Le Bangladesh ouvre une nouvelle page politique. Tarique Rahman a officiellement pris ses fonctions de Premier ministre, devenant le 11e chef du gouvernement du pays après des élections qualifiées d’historiques.
Le dirigeant du Bangladesh Nationalist Party (BNP) a prêté serment devant le président Mohammed Shahabuddin, au cours d’une cérémonie organisée devant le Parlement à Dhaka. À ses côtés, les 49 membres de son cabinet ont également été investis.
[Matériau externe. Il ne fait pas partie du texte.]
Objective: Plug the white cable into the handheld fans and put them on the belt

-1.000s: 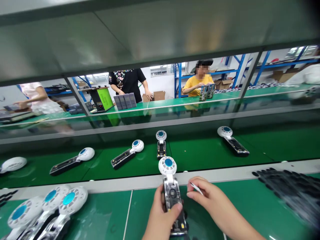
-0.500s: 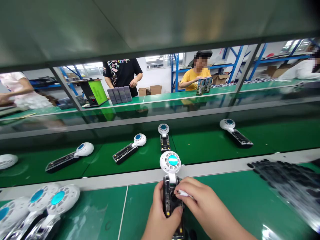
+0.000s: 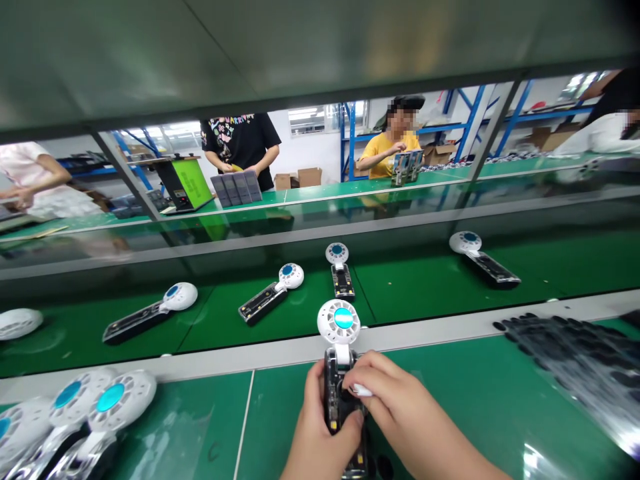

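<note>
A handheld fan (image 3: 339, 323) with a round white head, a teal centre disc and a dark, clear-cased body stands before me, its head pointing away. My left hand (image 3: 323, 427) is wrapped round the body, thumb on the front face. Over that same face, near the neck, my right hand (image 3: 395, 403) is closed with its fingertips pinched together. A small glossy white shape (image 3: 361, 390) shows at those fingertips; whether it is a nail or a held piece I cannot make out. The fingers hide part of the fan's front.
Several similar fans lie on the green conveyor belt (image 3: 400, 293) beyond the light rail (image 3: 240, 355). More fans (image 3: 113, 400) are grouped at the lower left. Dark round-ended strips (image 3: 565, 360) spread at the right. A metal shelf (image 3: 280, 53) hangs overhead; people work across the line.
The fans on the belt have shifted a little to the right. My right fingertips have turned slightly over the fan's body, while my left hand keeps its hold.
</note>
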`<state>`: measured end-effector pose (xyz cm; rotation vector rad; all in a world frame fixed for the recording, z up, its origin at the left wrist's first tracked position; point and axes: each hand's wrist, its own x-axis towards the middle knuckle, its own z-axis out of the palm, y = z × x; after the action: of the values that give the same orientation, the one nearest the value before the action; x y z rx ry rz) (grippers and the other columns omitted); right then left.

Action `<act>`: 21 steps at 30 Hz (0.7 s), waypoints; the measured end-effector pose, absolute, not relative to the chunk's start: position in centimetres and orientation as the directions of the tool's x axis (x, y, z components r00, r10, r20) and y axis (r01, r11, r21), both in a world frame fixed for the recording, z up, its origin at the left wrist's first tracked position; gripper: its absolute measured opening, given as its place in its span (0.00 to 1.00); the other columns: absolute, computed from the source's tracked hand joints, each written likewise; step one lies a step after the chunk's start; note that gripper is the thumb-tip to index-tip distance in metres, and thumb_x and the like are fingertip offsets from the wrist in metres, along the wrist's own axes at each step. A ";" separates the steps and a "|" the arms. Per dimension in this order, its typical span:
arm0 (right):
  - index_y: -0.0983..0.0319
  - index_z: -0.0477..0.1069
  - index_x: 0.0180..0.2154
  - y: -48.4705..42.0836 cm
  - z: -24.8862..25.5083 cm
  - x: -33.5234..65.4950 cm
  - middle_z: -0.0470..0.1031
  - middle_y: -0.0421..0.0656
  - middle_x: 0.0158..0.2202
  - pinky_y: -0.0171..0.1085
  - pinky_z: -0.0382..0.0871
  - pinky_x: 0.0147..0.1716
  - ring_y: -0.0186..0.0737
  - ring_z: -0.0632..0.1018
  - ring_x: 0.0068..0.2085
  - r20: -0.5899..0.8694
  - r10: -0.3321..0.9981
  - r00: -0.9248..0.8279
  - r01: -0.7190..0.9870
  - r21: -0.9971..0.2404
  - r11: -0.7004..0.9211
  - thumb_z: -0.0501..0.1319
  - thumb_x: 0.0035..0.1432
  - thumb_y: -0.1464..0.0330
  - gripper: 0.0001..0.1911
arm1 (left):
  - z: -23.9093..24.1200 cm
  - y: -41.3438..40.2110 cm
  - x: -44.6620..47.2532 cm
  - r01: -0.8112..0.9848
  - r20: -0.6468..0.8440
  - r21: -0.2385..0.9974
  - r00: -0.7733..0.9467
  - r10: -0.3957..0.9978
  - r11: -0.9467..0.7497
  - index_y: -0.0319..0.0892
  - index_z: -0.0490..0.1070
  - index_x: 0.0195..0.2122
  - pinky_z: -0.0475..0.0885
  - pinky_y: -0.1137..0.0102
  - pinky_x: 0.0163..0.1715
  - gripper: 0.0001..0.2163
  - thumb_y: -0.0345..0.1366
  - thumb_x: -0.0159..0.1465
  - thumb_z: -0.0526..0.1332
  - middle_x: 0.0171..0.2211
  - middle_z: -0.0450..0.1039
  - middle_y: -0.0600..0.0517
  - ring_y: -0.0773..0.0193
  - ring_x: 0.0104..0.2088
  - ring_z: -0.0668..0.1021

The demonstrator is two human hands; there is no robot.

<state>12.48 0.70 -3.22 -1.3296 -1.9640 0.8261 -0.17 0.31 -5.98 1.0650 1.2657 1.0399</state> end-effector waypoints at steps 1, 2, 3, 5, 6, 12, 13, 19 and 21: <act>0.57 0.67 0.31 0.6 -3.3 12.5 0.66 0.36 0.33 0.29 0.63 0.31 0.31 0.71 0.32 0.148 0.943 -0.297 0.563 -0.771 0.298 0.50 0.55 0.80 0.14 | -5.9 0.3 -0.2 -0.001 -0.204 0.979 0.028 0.979 0.204 0.39 0.54 0.47 0.63 0.63 0.43 0.27 0.31 0.44 0.58 0.43 0.70 0.42 0.52 0.48 0.69; 0.57 0.67 0.32 0.6 -3.4 12.4 0.66 0.36 0.33 0.29 0.64 0.31 0.31 0.71 0.32 0.153 0.943 -0.295 0.567 -0.767 0.302 0.50 0.55 0.81 0.14 | -5.9 0.3 -0.2 0.008 -0.206 0.978 0.022 0.978 0.206 0.39 0.54 0.47 0.63 0.63 0.43 0.27 0.31 0.44 0.58 0.43 0.70 0.42 0.51 0.48 0.69; 0.57 0.67 0.32 0.6 -3.5 12.4 0.66 0.37 0.34 0.30 0.64 0.31 0.32 0.71 0.32 0.159 0.943 -0.293 0.567 -0.765 0.306 0.50 0.54 0.81 0.14 | -5.8 0.3 -0.2 0.020 -0.208 0.978 0.016 0.978 0.208 0.39 0.54 0.47 0.62 0.63 0.44 0.27 0.32 0.44 0.58 0.44 0.70 0.42 0.51 0.48 0.69; 0.57 0.66 0.32 0.6 -3.7 12.3 0.66 0.37 0.34 0.30 0.65 0.31 0.32 0.72 0.33 0.169 0.942 -0.289 0.559 -0.769 0.309 0.49 0.55 0.81 0.14 | -5.6 0.4 -0.1 0.036 -0.214 0.976 0.018 0.977 0.213 0.37 0.53 0.48 0.62 0.62 0.44 0.28 0.33 0.44 0.57 0.45 0.69 0.40 0.50 0.48 0.69; 0.57 0.66 0.32 0.6 -3.8 12.2 0.66 0.37 0.34 0.30 0.65 0.32 0.32 0.72 0.33 0.173 0.942 -0.287 0.554 -0.773 0.311 0.49 0.55 0.80 0.14 | -5.4 0.4 -0.1 0.042 -0.218 0.975 0.025 0.976 0.217 0.36 0.52 0.48 0.62 0.61 0.44 0.28 0.33 0.44 0.57 0.45 0.68 0.39 0.49 0.47 0.69; 0.57 0.65 0.32 0.8 -3.9 12.1 0.66 0.37 0.35 0.29 0.65 0.33 0.32 0.72 0.34 0.174 0.940 -0.293 0.520 -0.796 0.309 0.49 0.55 0.80 0.13 | -5.0 0.5 -0.1 0.069 -0.228 0.972 0.063 0.972 0.223 0.33 0.49 0.49 0.60 0.57 0.43 0.30 0.35 0.43 0.54 0.45 0.66 0.33 0.46 0.47 0.68; 0.57 0.65 0.31 0.9 -3.9 12.1 0.66 0.37 0.34 0.29 0.65 0.33 0.32 0.72 0.34 0.168 0.943 -0.289 0.519 -0.800 0.301 0.49 0.56 0.79 0.12 | -5.0 0.5 -0.1 0.070 -0.227 0.972 0.062 0.972 0.222 0.33 0.49 0.49 0.60 0.57 0.43 0.30 0.35 0.43 0.54 0.46 0.66 0.33 0.46 0.47 0.68; 0.57 0.61 0.31 0.8 -3.3 12.1 0.66 0.37 0.35 0.31 0.64 0.33 0.32 0.71 0.34 0.165 0.951 -0.263 0.524 -0.803 0.284 0.49 0.58 0.76 0.09 | -5.5 0.4 -0.2 0.053 -0.218 0.975 0.059 0.974 0.215 0.33 0.48 0.49 0.59 0.58 0.46 0.31 0.35 0.43 0.55 0.48 0.64 0.33 0.47 0.48 0.67; 0.57 0.61 0.31 0.7 -3.2 12.2 0.66 0.36 0.34 0.32 0.64 0.31 0.33 0.71 0.32 0.162 0.950 -0.267 0.566 -0.771 0.290 0.49 0.58 0.75 0.09 | -5.7 0.4 -0.2 0.049 -0.214 0.976 0.060 0.975 0.211 0.34 0.48 0.49 0.59 0.59 0.46 0.30 0.34 0.43 0.55 0.48 0.65 0.34 0.49 0.48 0.68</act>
<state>12.22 0.74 -3.24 -1.3527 -1.9375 0.7898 -0.18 0.37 -5.69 1.1103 1.2860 0.9836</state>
Plus tôt, 297 députés ont été installés au sein du 13e Parlement, issu des législatives organisées la semaine précédente. Parmi eux figurent des élus du bloc conduit par le Bangladesh Jamaat-e-Islami. Ce scrutin marque le premier retour à un gouvernement élu depuis le soulèvement de 2024, qui a mis fin aux quinze années de pouvoir de la Awami League.
La cérémonie a réuni plusieurs personnalités étrangères ainsi que l’ancien chef du gouvernement intérimaire, Muhammad Yunus, prix Nobel, et son équipe. Étaient notamment présents le président des Maldives Mohamed Muizzu, le Premier ministre du Bhoutan Tshering Tobgay, le ministre pakistanais Ahsan Iqbal ainsi que la sous-secrétaire d’État britannique Seema Malhotra.
Le gouvernement intérimaire dirigeait le pays depuis le 8 août 2024, à la suite du départ de l’ancienne Première ministre Sheikh Hasina vers l’Inde.
Le BNP et ses alliés ont décroché une majorité des deux tiers avec 212 sièges. La Awami League n’a pas pris part au scrutin. Sur les 300 sièges que compte le Parlement, trois circonscriptions doivent encore voter. Cinquante sièges supplémentaires, réservés aux femmes, seront répartis entre les partis proportionnellement à leurs résultats.
Plus de 127 millions d’électeurs étaient inscrits. La participation a atteint 59,44 %, en nette hausse par rapport aux 41,8 % enregistrés en janvier 2024. Par ailleurs, un référendum organisé en parallèle sur des réformes constitutionnelles a obtenu plus de 60 % de suffrages favorables.